→ **Assigned task**
Output exactly, in the material below, the lines from the one with "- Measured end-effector" through the one with "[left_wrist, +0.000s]". Omit all pictures.

→ **Records shown**
********

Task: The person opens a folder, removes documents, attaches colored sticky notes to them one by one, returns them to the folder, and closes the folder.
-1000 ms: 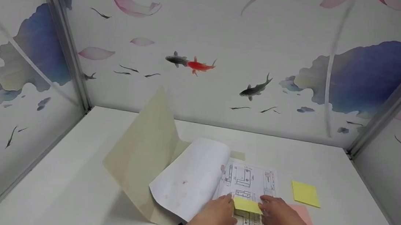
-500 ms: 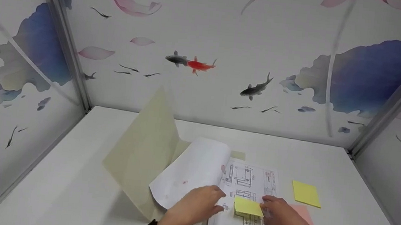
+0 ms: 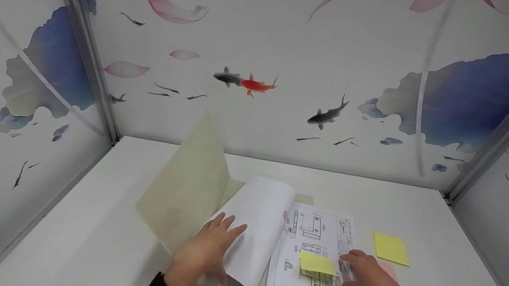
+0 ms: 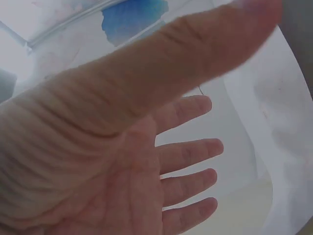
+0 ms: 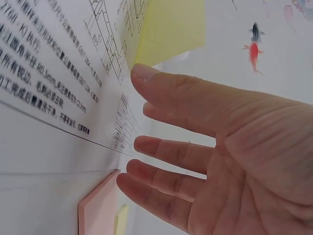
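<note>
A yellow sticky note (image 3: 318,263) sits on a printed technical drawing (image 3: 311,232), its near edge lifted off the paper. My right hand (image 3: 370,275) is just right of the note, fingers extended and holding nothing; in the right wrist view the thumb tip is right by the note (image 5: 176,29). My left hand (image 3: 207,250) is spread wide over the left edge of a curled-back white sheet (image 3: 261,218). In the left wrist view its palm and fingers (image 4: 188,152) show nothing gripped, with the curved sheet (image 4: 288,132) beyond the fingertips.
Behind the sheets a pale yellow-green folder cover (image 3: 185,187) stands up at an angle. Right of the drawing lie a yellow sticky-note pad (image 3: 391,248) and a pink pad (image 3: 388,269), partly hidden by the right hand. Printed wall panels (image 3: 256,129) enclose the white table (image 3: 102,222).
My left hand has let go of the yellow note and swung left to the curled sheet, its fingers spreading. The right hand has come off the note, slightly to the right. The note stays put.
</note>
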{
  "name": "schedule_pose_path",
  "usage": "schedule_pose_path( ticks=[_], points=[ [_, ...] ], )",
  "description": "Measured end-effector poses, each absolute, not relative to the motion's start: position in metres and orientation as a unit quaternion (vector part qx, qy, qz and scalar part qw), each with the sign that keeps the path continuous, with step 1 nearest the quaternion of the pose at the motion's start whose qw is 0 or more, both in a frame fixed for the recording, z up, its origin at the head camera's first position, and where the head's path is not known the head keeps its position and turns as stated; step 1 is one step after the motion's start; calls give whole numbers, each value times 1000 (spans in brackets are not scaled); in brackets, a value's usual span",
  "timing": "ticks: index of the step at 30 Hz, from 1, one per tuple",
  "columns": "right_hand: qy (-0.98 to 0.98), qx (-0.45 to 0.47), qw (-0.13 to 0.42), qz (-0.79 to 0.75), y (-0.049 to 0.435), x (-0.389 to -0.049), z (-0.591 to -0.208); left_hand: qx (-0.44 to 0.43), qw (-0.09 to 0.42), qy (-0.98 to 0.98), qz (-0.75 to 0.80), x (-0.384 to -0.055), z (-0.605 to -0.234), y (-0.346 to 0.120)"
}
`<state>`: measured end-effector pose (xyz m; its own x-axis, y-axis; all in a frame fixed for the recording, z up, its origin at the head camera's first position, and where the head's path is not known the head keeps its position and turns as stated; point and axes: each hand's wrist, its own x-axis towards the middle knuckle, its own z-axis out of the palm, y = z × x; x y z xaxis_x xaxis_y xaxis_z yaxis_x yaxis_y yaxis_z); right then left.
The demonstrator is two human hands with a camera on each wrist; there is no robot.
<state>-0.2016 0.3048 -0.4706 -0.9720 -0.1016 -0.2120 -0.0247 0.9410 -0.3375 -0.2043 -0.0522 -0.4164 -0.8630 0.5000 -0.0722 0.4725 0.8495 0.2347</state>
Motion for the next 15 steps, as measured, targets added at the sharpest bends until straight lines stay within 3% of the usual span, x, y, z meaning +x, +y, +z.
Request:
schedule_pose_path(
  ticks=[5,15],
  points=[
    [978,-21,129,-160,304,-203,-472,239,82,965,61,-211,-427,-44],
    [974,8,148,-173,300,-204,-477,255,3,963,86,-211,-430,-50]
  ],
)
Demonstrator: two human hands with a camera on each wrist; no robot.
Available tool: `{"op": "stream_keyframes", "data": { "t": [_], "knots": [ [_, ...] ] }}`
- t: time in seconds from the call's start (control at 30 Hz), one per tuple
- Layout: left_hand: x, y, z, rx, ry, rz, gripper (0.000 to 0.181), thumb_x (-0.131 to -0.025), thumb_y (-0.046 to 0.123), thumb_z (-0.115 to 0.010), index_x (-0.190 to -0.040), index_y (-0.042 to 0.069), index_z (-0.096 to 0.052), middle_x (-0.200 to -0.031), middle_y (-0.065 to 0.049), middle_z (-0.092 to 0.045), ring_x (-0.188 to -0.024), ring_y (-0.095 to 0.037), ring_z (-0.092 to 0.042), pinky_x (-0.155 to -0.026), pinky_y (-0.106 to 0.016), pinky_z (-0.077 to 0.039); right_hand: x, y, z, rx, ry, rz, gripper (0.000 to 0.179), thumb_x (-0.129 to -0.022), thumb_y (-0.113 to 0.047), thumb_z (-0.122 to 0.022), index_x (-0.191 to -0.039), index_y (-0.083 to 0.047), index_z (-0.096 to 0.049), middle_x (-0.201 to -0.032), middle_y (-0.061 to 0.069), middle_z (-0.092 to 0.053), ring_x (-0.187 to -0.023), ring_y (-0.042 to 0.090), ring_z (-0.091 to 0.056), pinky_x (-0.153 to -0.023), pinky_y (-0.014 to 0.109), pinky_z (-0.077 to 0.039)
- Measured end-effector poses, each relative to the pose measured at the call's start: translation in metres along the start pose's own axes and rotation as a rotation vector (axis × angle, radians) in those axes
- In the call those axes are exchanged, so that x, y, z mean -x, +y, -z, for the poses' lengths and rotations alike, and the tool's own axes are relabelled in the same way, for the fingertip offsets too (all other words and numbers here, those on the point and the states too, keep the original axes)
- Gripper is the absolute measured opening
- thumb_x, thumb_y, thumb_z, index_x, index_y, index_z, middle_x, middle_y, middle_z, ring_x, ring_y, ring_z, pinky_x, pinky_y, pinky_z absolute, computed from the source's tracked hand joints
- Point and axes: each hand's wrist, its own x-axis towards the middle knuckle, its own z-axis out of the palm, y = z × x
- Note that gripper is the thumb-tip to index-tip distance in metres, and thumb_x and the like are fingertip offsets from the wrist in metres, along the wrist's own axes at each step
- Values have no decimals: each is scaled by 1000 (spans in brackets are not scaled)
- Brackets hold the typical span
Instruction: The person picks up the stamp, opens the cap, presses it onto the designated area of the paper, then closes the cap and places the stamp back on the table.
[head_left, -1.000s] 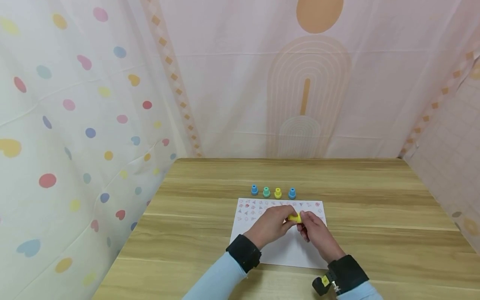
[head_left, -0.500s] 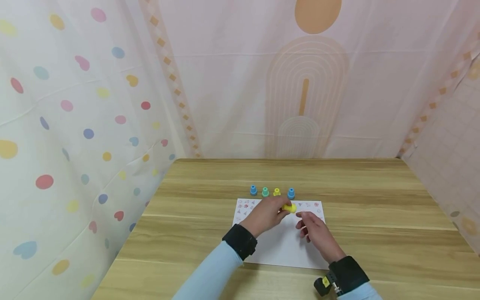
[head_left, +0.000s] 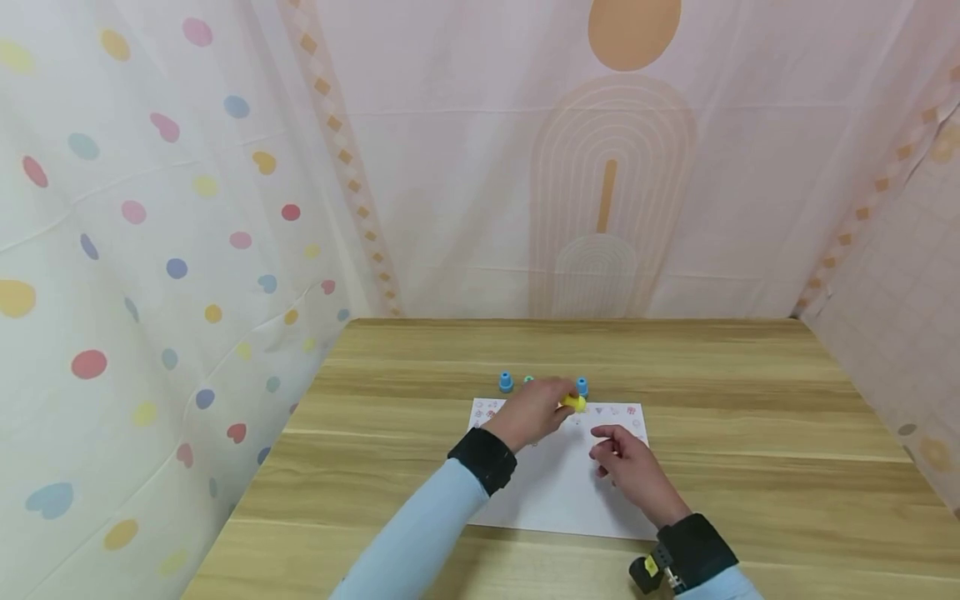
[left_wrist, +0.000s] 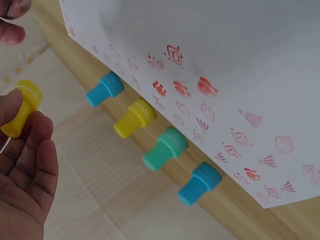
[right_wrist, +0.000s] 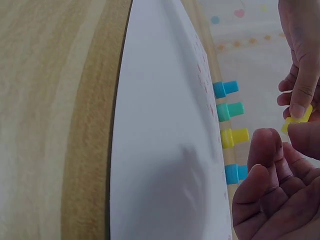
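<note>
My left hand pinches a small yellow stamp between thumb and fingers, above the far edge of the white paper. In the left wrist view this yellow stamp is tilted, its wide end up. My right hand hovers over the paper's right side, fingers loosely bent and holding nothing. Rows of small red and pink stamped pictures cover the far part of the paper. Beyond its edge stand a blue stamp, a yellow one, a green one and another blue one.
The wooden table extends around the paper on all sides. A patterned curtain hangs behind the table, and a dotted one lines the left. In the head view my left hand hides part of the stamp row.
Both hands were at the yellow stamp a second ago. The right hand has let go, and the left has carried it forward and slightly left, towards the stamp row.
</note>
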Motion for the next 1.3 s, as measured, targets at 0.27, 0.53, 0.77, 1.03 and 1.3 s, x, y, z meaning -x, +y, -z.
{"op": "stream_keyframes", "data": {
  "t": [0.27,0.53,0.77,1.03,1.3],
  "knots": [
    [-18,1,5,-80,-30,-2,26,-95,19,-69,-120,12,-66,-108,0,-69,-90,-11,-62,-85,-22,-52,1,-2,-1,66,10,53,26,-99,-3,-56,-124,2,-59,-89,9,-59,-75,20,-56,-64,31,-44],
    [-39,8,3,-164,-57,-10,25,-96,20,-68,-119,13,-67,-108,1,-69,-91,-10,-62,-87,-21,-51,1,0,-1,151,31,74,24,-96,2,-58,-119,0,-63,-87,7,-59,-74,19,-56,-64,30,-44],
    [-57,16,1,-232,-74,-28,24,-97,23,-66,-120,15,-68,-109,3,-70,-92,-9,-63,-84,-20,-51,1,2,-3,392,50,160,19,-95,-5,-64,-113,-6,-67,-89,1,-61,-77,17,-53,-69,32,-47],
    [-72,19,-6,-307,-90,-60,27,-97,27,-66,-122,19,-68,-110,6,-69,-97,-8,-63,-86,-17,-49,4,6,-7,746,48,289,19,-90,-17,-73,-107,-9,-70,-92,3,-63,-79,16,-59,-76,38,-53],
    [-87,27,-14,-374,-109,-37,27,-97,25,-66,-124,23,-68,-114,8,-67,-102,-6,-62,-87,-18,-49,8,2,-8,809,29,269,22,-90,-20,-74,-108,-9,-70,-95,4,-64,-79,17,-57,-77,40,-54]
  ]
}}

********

→ **Result of the exercise**
- Measured end-effector poses, each relative to the pose measured at the call's start: translation in metres along the start pose's own axes and rotation as a rotation vector (axis × angle, radians) in those axes
- In the call those axes are exchanged, so that x, y, z mean -x, +y, -z, for the poses' lengths and rotations alike, and the tool's own axes are relabelled in the same way, for the fingertip offsets too (all other words and numbers here, those on the point and the states too, keep the original axes)
- Gripper is the absolute measured opening
- thumb_x, thumb_y, thumb_z, index_x, index_y, index_z, middle_x, middle_y, middle_z, ring_x, ring_y, ring_z, pinky_x, pinky_y, pinky_z absolute, computed from the source's tracked hand joints
- Point and axes: each hand's wrist, its own x-axis towards the middle knuckle, its own z-axis out of the palm, y = z × x
- Note that gripper is the thumb-tip to index-tip distance in metres, and thumb_x and the like are fingertip offsets from the wrist in metres, along the wrist's own axes at each step
- Values have no decimals: each is scaled by 1000 (spans in brackets are not scaled)
- Brackets hold the typical span
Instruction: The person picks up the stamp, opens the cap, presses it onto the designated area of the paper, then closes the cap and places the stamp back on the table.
[head_left, -1.000s] 
[head_left, -0.500s] 
[head_left, +0.000s] 
[left_wrist, +0.000s] 

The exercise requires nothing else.